If I don’t…the same really.
I shake my head, figuring that the shitty airplane food has scrambled my brain like that stupid anti-drug commercial; one I helped to make. I honestly think I was stoned, or had a hangover that day. How ironic.
I put in the shiny silver key and twist it, pushing the door open so it wouldn’t squeak and alert him to my presence. I decide to use the stairs, again hoping to surprise my boy.
Well….this is it. His door. I knock.
New York: the place to be in the art world, the crème of the crème. Bullshit.
New York was not the living, breathing heart of the modern art world everyone said it was. Or maybe not just that.
It was dirty; tinted gray by the true sins and crimes and hate and war that filled it to the brim like Deb pouring diner coffee. Everything is dirty, or tainted. Or at least to me. After all, I had made a big mistake, one I swore not to make again.
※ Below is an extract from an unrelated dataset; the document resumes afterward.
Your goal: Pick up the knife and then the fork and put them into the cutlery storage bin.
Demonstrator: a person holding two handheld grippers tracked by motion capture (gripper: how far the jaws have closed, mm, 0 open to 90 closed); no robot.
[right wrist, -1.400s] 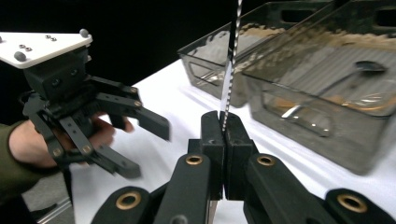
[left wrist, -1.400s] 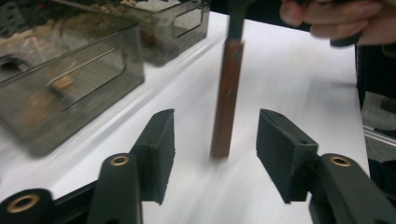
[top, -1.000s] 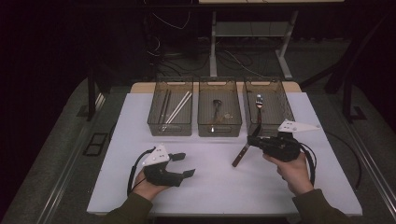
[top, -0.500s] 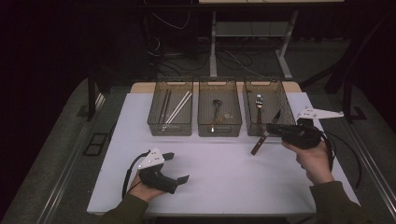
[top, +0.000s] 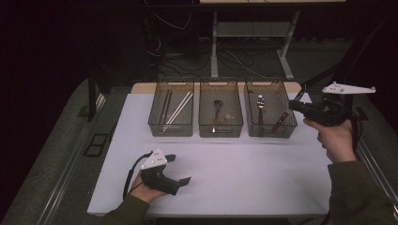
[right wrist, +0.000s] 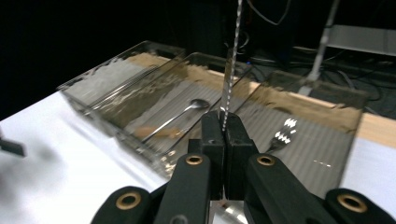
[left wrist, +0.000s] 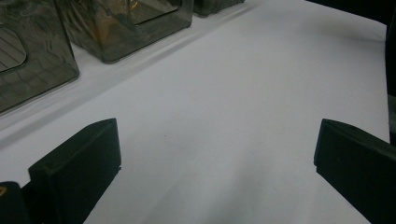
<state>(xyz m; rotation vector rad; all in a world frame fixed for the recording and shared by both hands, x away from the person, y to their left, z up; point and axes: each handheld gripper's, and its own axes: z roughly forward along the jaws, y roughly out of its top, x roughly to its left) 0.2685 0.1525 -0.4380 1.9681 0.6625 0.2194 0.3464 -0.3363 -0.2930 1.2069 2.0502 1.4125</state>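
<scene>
High view: the right tool is clamped on a knife whose brown handle slants down toward 7 o'clock into the right bin, at 2 o'clock on the tabletop. To do this well, I'd lower the hand until the handle end rests on the bin floor, line the knife up with the bin's long side, and only then let go, so it lies flat beside the fork and doesn't clatter or tip over the wall. The left tool lies at 7 o'clock on the tabletop, jaws apart, holding nothing.

Left gripper view: both black jaws stand wide with bare white tabletop between them.

Right gripper view: the jaws are pressed together on the serrated blade, which rises toward 12 o'clock, above the bin with the fork.

Against a second ago: the knife hung over open tabletop at 5 o'clock of that bin; the right hand has since carried it up toward 1 o'clock. The left tool's jaws have just been opening, empty
</scene>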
I left. I left him, the love of my life, because he told me to, and others told me to, for my own greater good. And look at how well that went the last time, with Ethan-that-bastard of all people.
I pause my inner ramble and gaze out the rather large, somewhat-clean windows at the industrial scene I’m turning into my latest ‘masterpiece’. I grin at the epithet that I had picked up from Daph: Ethan-that-bastard. It always cheered me up, and brought me back down. That…period, should we say, has always been an unconscious memory, reminding me of what life was like without Brian.
And of course, to make matters worse, I leave the city. How dumb was THAT!
Which reminds me how this city suits my mood. Life was always washed out without Brian. But it took me months to realize this. So I made a decision. I’d go back to Pittsburgh. Just to visit. Which meant that I needed to start packing.
Well…as soon as I answer the door, that is.